> TASK TO COMPLETE: In the data below, find the line containing "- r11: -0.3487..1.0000", then set down that line and every later line up to and including the line containing "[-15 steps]", exactly.

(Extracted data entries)
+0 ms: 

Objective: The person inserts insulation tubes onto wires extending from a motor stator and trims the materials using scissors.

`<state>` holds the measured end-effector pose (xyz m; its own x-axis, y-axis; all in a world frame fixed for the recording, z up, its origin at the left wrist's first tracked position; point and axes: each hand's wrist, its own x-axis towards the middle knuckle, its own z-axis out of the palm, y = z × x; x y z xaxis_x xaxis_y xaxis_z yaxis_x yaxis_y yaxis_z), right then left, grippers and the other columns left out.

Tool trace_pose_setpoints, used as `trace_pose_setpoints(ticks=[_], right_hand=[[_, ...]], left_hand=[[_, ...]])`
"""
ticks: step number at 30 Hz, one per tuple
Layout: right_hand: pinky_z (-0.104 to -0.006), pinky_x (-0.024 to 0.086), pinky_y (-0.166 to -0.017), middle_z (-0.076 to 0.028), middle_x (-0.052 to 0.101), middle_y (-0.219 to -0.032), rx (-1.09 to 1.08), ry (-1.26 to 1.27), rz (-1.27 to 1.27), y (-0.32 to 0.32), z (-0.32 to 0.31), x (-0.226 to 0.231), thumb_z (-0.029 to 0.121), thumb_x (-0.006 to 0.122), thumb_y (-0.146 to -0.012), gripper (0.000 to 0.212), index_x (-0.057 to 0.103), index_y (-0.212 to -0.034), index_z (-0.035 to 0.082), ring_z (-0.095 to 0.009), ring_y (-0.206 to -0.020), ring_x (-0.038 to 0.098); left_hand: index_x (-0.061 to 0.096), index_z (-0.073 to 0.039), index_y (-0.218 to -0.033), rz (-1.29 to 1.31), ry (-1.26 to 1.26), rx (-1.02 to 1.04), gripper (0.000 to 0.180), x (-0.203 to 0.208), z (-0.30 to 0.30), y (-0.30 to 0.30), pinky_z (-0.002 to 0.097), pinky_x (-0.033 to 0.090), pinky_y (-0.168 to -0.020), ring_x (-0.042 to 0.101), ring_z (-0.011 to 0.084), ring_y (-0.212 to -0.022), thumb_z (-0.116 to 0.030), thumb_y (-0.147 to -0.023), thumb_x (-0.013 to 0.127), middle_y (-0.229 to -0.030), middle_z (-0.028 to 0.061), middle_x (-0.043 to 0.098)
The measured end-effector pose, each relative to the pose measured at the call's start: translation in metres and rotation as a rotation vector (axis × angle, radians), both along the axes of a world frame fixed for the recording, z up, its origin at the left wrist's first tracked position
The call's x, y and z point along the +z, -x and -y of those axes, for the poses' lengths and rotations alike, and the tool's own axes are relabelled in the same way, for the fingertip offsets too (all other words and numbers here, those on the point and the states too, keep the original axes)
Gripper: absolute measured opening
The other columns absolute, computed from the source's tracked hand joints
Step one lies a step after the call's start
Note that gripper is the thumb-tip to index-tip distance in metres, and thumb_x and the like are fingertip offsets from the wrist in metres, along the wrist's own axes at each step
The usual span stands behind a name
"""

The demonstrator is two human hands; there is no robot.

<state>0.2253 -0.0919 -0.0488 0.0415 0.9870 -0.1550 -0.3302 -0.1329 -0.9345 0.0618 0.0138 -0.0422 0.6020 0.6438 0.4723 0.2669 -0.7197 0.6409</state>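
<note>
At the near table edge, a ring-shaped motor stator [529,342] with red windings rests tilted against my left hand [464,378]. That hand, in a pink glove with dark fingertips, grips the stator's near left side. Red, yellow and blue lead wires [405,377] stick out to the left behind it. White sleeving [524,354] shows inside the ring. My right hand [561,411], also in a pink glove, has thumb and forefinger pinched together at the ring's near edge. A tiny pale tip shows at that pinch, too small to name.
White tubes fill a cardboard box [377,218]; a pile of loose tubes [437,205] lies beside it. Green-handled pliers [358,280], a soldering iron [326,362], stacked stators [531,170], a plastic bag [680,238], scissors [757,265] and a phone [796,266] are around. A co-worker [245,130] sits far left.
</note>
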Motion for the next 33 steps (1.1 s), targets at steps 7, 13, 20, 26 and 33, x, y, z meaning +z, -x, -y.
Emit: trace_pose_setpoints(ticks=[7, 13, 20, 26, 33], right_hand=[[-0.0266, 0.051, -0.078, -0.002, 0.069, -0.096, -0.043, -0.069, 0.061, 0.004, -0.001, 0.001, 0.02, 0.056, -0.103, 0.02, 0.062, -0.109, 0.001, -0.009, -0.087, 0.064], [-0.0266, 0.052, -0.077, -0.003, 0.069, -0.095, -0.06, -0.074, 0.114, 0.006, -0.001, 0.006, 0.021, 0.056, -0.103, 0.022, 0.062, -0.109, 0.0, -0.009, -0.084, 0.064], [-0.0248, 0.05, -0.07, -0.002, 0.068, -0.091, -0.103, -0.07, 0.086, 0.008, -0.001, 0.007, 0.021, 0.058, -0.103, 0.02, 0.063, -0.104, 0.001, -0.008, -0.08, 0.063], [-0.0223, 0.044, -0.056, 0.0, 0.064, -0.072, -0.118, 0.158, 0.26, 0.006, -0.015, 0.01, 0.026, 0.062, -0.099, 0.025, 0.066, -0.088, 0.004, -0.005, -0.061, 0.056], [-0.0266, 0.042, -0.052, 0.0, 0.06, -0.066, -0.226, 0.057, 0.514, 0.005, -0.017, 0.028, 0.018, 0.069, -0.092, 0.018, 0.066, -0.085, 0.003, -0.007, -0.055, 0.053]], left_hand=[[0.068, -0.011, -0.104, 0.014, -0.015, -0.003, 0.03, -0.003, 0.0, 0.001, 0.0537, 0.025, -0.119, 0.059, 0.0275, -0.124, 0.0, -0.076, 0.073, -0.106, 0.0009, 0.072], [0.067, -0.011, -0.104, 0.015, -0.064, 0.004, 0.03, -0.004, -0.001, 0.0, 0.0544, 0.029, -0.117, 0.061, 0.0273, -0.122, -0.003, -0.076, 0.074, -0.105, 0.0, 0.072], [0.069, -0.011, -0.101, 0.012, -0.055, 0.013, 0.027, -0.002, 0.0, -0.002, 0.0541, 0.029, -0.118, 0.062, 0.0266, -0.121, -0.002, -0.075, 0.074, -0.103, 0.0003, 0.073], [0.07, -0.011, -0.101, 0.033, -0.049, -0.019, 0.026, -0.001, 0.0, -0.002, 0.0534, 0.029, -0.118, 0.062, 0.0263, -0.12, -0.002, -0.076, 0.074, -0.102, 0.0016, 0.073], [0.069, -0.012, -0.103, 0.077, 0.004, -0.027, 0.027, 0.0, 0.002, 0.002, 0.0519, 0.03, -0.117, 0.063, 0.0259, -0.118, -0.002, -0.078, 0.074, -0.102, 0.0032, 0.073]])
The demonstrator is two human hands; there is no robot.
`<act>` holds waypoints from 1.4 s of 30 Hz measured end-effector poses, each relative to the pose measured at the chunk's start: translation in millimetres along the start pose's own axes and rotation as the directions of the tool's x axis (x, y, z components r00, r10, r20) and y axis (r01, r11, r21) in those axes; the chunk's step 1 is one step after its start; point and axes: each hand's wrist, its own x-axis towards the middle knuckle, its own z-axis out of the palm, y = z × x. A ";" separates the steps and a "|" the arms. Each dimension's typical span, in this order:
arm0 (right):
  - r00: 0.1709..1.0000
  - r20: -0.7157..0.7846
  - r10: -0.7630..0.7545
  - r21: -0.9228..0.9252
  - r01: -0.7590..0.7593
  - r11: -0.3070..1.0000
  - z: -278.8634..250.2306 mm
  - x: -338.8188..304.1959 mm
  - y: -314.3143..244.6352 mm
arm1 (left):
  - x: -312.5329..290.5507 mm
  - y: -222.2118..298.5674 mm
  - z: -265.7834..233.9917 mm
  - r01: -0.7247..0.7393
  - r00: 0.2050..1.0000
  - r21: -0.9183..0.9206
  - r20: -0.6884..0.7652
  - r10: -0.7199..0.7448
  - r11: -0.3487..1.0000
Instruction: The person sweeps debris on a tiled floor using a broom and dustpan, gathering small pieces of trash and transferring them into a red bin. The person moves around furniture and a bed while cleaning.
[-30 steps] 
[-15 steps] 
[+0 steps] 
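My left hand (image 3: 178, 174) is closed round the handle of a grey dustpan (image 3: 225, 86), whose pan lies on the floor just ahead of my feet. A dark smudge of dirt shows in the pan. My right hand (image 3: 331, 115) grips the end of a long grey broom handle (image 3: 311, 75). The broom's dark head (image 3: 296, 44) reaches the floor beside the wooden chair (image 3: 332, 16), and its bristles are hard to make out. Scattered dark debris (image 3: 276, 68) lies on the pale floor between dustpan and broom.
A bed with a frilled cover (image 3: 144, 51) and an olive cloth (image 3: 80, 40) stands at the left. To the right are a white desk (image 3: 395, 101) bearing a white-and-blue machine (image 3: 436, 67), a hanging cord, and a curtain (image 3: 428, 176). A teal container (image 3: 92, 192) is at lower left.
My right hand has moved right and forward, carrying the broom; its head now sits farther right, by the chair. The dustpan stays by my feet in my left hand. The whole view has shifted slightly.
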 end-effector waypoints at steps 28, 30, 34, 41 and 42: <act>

> RESPONSE TO THIS TASK:
  - r11: -0.3487..1.0000
Instruction: The person sweeps debris on a tiled floor using a broom and dustpan, gathering small pieces of trash and transferring them into a red bin. The person moves around furniture and a bed while cleaning.
[-30 steps] 
[-15 steps] 

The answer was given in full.